Tradução por Rev. Ewerton B. Tokashiki

 

NOTAS:

[1] Este artigo também aparece num volume de ensaios dedicados à Orthodox Presbyterian Church no seu quinquagésimo aniversário, estando agendado para publicação em junho de 1986. O Dr. Knight é o presidente do Departamento do Novo Testamento de Covenant Theological Seminary. [O Dr. Knight atualmente é professor de Novo Testamento no Greenville Presbyterian Theological Seminary na South Caroline. Nota do tradutor].

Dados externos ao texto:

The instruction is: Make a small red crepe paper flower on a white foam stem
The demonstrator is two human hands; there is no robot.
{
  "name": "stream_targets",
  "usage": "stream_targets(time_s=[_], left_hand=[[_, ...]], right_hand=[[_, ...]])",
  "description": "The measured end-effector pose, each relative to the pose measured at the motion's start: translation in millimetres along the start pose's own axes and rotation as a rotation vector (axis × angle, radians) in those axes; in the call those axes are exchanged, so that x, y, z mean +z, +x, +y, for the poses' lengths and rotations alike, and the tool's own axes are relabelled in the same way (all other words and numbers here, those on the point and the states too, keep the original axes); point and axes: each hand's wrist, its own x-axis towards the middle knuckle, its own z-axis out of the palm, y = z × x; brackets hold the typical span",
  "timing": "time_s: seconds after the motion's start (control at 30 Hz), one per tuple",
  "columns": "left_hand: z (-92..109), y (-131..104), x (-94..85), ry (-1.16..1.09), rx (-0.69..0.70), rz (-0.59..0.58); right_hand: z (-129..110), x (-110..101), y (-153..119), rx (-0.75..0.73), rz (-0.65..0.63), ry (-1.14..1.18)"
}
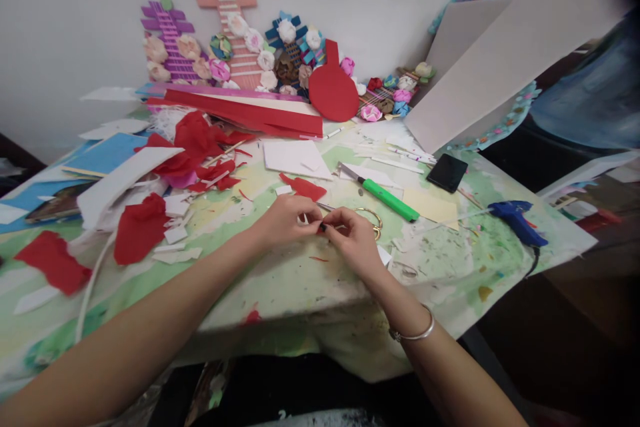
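Over the middle of the table's near side, my left hand [290,220] and my right hand [353,237] meet fingertip to fingertip. Both are closed in a pinch on a tiny dark-and-red piece [321,228], too small and covered to make out its kind. Gold-handled scissors [375,221] lie just behind my right hand, partly hidden by it. A green utility knife [389,200] rests beyond them to the right, its blade extended. Behind my left hand is a red scrap [304,187], near a white card [295,157].
Red crepe paper [143,230] and white offcuts crowd the left. A red paddle-shaped cutout [333,90] leans at the back among paper-flower decorations [245,47]. To the right are a black flat device [447,173], a blue glue gun [520,220] with its cord, and a large standing board [500,60].
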Motion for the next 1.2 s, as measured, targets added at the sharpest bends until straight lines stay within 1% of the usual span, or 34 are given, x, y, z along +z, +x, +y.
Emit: stream_targets(time_s=[0.17, 0.27, 0.33, 0.47, 0.57, 0.7, 0.8, 0.87, 0.93, 1.03, 1.2], left_hand=[[2.7, -1.8, 0.8, 0.047, 0.098, -0.01], [3.9, -2.7, 0.3, 0.022, 0.091, -0.007], [2.8, -3.2, 0.3, -0.075, 0.017, -0.021], [-3.2, -4.1, 1.8, -0.409, -0.225, -0.062], [-6.8, -4.6, 2.6, -0.511, -0.335, -0.059], [-7.7, -3.9, 1.1, -0.557, -0.381, -0.055], [-6.0, -2.8, 0.7, -0.643, -0.397, -0.081], [-3.3, -2.4, 2.0, -0.699, -0.436, -0.075], [0.6, -2.3, 4.1, -0.733, -0.491, -0.042], [6.7, -2.5, 7.3, -0.724, -0.552, 0.017], [11.2, -1.9, 11.0, -0.683, -0.553, 0.086]], right_hand=[[1.1, -0.7, 5.9, 0.176, -0.024, 0.269], [-1.8, -0.6, 8.1, 0.224, -0.024, 0.336], [-3.1, -0.3, 9.2, 0.224, -0.02, 0.331], [-2.8, 0.1, 11.2, 0.23, -0.021, 0.33], [-2.0, -0.1, 12.2, 0.228, -0.02, 0.329], [-1.8, -0.6, 12.1, 0.217, -0.019, 0.33], [-2.1, -0.4, 11.1, 0.215, -0.016, 0.331], [-2.7, 0.1, 10.2, 0.22, -0.012, 0.335], [-3.5, 0.6, 9.5, 0.225, -0.009, 0.343], [-4.6, 1.3, 8.7, 0.229, -0.009, 0.356], [-4.3, 1.8, 8.5, 0.225, -0.018, 0.353]])
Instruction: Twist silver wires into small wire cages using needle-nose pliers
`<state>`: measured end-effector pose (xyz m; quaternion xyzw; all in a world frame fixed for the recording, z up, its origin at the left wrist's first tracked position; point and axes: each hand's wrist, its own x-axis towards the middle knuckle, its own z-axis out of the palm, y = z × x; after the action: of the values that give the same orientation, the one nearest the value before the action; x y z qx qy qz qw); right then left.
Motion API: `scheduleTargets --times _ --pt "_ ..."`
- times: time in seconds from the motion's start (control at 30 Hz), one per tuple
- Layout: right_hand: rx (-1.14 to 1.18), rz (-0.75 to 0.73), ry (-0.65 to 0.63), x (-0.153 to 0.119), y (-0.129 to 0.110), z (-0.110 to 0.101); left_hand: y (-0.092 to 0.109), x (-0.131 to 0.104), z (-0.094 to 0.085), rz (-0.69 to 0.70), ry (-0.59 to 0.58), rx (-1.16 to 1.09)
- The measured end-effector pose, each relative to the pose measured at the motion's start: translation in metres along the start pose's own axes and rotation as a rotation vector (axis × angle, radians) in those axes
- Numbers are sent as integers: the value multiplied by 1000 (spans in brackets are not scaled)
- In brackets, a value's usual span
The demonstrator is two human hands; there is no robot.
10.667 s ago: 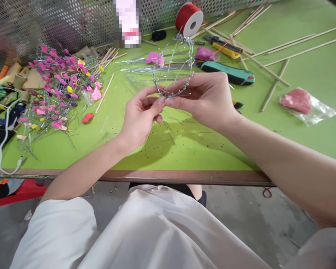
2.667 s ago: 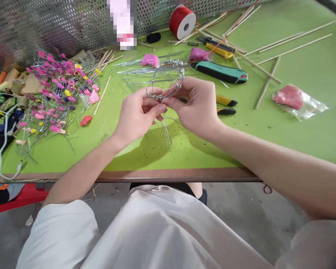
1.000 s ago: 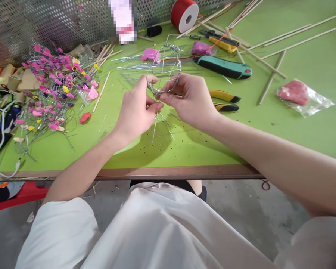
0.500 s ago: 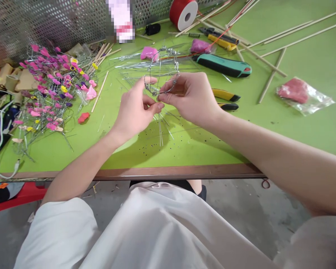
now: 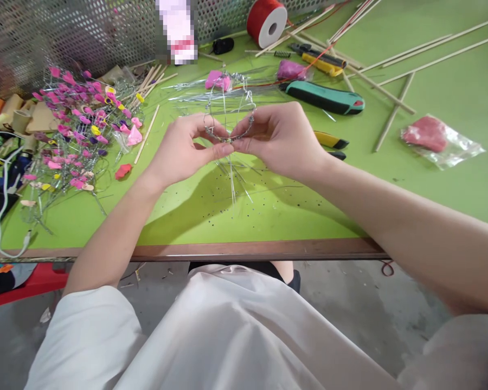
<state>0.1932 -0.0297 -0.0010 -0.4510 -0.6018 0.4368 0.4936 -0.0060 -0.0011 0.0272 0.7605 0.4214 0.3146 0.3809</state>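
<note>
Silvery wire ring (image 5: 229,116) stands pinched at its lower edge between left hand (image 5: 181,153) and right hand (image 5: 280,138).

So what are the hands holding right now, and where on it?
Both hands, left and right, pinch a twisted wire frame at its lower edge, fingertips meeting there. Loose wire ends hang below.

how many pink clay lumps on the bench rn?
3 clear: one in a clear bag at right, one by the teal knife, one behind the wire frame. Others may hide.
</note>
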Motion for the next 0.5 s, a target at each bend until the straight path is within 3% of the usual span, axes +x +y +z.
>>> scheduleTargets --times 0.17,0.5 --pt "93 26 -58 1 0 1 2 -2 5 -9 -40 -7" --pt "167 93 -80 6 8 -4 6 -4 16 -168 -9 -239"
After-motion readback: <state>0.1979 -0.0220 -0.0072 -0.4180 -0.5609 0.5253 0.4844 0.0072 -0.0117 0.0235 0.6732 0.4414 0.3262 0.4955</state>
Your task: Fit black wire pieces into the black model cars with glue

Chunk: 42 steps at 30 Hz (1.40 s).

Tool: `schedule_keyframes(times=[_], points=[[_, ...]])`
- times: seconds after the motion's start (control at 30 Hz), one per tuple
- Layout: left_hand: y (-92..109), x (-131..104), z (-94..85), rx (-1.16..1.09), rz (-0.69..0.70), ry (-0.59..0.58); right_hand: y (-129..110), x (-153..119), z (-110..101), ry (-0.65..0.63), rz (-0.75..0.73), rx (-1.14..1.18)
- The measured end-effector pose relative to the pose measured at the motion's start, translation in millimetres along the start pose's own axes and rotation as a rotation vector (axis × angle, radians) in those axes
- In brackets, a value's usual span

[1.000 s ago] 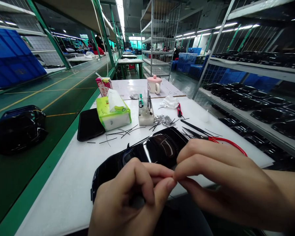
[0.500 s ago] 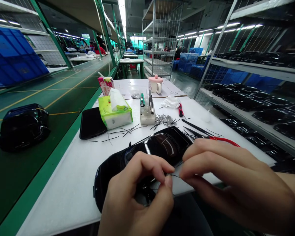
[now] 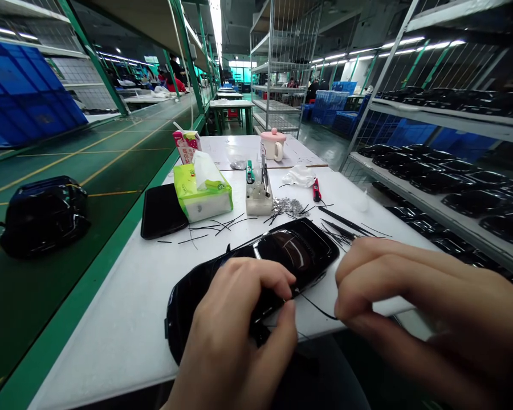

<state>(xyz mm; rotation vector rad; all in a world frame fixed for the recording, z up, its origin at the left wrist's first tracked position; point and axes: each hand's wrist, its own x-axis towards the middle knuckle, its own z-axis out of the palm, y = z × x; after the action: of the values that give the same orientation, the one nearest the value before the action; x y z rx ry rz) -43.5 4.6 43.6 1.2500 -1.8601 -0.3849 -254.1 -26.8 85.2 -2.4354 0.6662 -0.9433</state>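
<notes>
A glossy black toy car body [image 3: 288, 250] lies tilted on the white table, its near side partly hidden by my left hand [image 3: 239, 324]. My left thumb and index finger curl together over the car's near edge. A tiny yellowish bit shows between their tips, too small to name. My right hand [image 3: 406, 302] is closed in a pinch on one end of a thin black strip [image 3: 318, 308]. The strip runs slightly curved from those fingertips to the car's edge beside my left index finger. Black tweezers [image 3: 340, 219] and pliers [image 3: 340, 230] lie beyond my right hand.
Behind the car are loose black strips [image 3: 222, 223], a tissue pack [image 3: 207, 196], a black phone-like slab [image 3: 162, 210], a tool holder [image 3: 259, 202], a red cutter [image 3: 316, 191] and a lidded mug [image 3: 272, 147]. Another black body [image 3: 45, 213] sits on the green conveyor [image 3: 123, 162]. Shelves [image 3: 427, 171] stand right.
My right hand has moved right, away from my left, and more of the black strip shows between them. My left thumb and index tips have parted slightly. The view has shifted a little.
</notes>
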Motion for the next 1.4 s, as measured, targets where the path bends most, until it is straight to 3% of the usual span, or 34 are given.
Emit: schedule_keyframes(times=[0.17,0.33,0.53,0.73,0.87,1.1,1.23,1.4], points=[[5.7,3.1,0.8,-0.113,0.061,-0.030,-1.5,1.0,-1.7,-0.018,0.010,0.029],[-2.4,10.2,5.2,-0.005,0.058,-0.039,-3.5,2.7,-0.9,-0.020,0.004,0.026],[-5.3,18.8,7.3,0.137,0.042,-0.145,-0.8,5.4,1.2,-0.019,-0.015,0.011],[-6.5,17.7,8.4,0.167,0.076,-0.075,-0.9,4.6,0.2,-0.021,-0.048,0.029],[-7.0,17.3,7.2,0.060,0.079,-0.139,-0.3,4.9,1.1,-0.016,-0.024,0.038],[-8.6,18.8,4.2,0.105,0.098,-0.145,-0.8,10.2,2.4,0.017,-0.077,0.036],[-14.2,7.6,-0.2,0.081,0.029,-0.057,12.8,2.0,12.6,0.035,-0.144,-0.177],[-18.3,-5.2,-1.3,0.111,-0.043,-0.017,39.5,-14.2,50.9,0.171,-0.193,-0.509]])
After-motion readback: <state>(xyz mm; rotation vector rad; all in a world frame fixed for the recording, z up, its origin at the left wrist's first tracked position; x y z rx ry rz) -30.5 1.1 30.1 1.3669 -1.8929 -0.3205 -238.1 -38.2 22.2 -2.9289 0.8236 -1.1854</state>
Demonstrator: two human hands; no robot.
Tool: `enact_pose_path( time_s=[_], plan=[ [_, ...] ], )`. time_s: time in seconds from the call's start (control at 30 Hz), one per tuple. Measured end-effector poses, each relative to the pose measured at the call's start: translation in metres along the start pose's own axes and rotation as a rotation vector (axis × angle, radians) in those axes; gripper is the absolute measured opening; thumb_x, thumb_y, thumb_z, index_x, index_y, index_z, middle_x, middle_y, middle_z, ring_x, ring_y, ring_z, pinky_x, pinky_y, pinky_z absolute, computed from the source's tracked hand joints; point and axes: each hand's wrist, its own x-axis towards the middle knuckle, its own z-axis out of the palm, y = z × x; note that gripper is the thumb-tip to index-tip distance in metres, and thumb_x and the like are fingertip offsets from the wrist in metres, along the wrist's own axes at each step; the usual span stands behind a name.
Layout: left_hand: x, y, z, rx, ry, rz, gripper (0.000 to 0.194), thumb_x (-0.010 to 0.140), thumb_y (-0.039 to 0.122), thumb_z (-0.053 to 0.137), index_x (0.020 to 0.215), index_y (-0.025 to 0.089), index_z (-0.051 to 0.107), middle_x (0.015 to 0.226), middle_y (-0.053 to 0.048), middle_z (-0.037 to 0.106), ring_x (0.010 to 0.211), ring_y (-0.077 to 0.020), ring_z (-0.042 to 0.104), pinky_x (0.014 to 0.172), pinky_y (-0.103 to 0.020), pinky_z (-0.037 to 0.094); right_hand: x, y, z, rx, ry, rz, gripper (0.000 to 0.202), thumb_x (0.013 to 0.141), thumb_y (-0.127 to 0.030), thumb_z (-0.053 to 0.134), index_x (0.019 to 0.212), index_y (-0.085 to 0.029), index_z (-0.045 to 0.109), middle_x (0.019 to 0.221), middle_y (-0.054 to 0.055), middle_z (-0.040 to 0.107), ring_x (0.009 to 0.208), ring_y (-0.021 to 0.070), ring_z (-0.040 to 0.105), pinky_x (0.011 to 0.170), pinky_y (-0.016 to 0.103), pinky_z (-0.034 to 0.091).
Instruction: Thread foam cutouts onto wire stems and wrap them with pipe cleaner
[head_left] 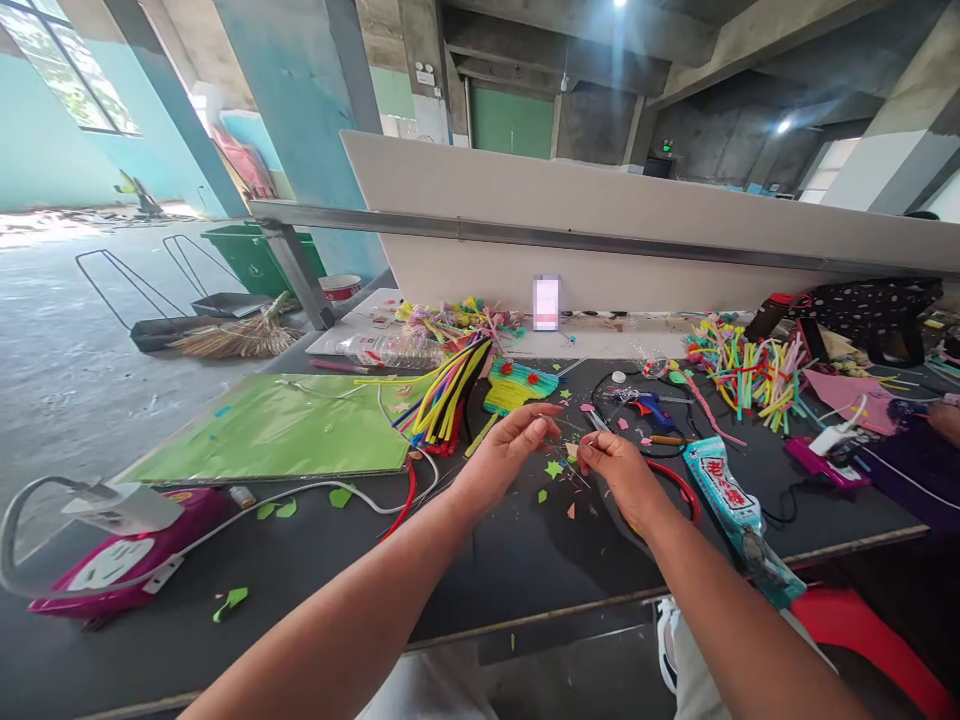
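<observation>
Over the middle of the dark table, my left hand (514,440) is closed, with thumb and fingers brought together; what it holds, if anything, is too fine to make out. To its right, my right hand (619,475) pinches thumb against fingertips, again on something too small to name. Small green and pink paper scraps (554,468) lie beneath the hands. Just beyond my left hand rests a yellow and turquoise pipe-cleaner piece (517,385) with red flowers. A bundle of pipe cleaners (446,400) lies to its left. Beyond my right hand is a blue glue gun (654,408).
A green sheet pack (277,425) covers the left side, near a magenta tissue pack (127,560) and a white charger (124,507). A lit phone (547,303) stands at the back. At right are a turquoise wrapper (724,490), pipe cleaners (750,365) and another person's hand (946,422).
</observation>
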Motion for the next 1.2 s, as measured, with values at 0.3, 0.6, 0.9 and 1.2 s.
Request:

[2] Se alguém traduz a palavra grega malista, que é comumente traduzida “especialmente” pela expressão “isto é” em 1 Tm 5:17, não alteraria a nossa compreensão da passagem, mas se tornaria mais focada. Com a tradução “especialmente” aqueles que trabalham arduamente na pregação e no ensino são o grupo particular entre os presbíteros que devem ser considerados dignos de dupla honra, mas não necessariamente o único grupo. Com a tradução “isto é”, o texto diz: “os presbíteros que governam sejam considerados dignos de dupla honra, isto é, aqueles que trabalham arduamente na pregação e no ensino”. Com a tradução “que são”, aqueles que trabalham arduamente na pregação e no ensino são explicitamente especificados para serem o grupo que deve ser considerado digno de dupla honra nesta passagem. A sugestão de “isto é” como o significado para malista nalgumas passagens, mas não todas, realizadas onde ocorre no Novo Testamento é bem evidenciada por T.C. Skeat no Journal of Theological Studies, nova série, XXX, 1979, pp. 173-177, mostrando que esse significado é encontrado em outras partes da literatura grega, e que é um significado legítimo, talvez preferível, para várias ocorrências no Novo Testamento (por exemplo, o grande significado disto seria em 1 Tm 4:10). A designação de alguns dos presbíteros como “aqueles que trabalham arduamente na pregação e no ensino” como um grupo distinto entre os presbíteros ainda permanece como os docentes da passagem sobre a compreensão de malista.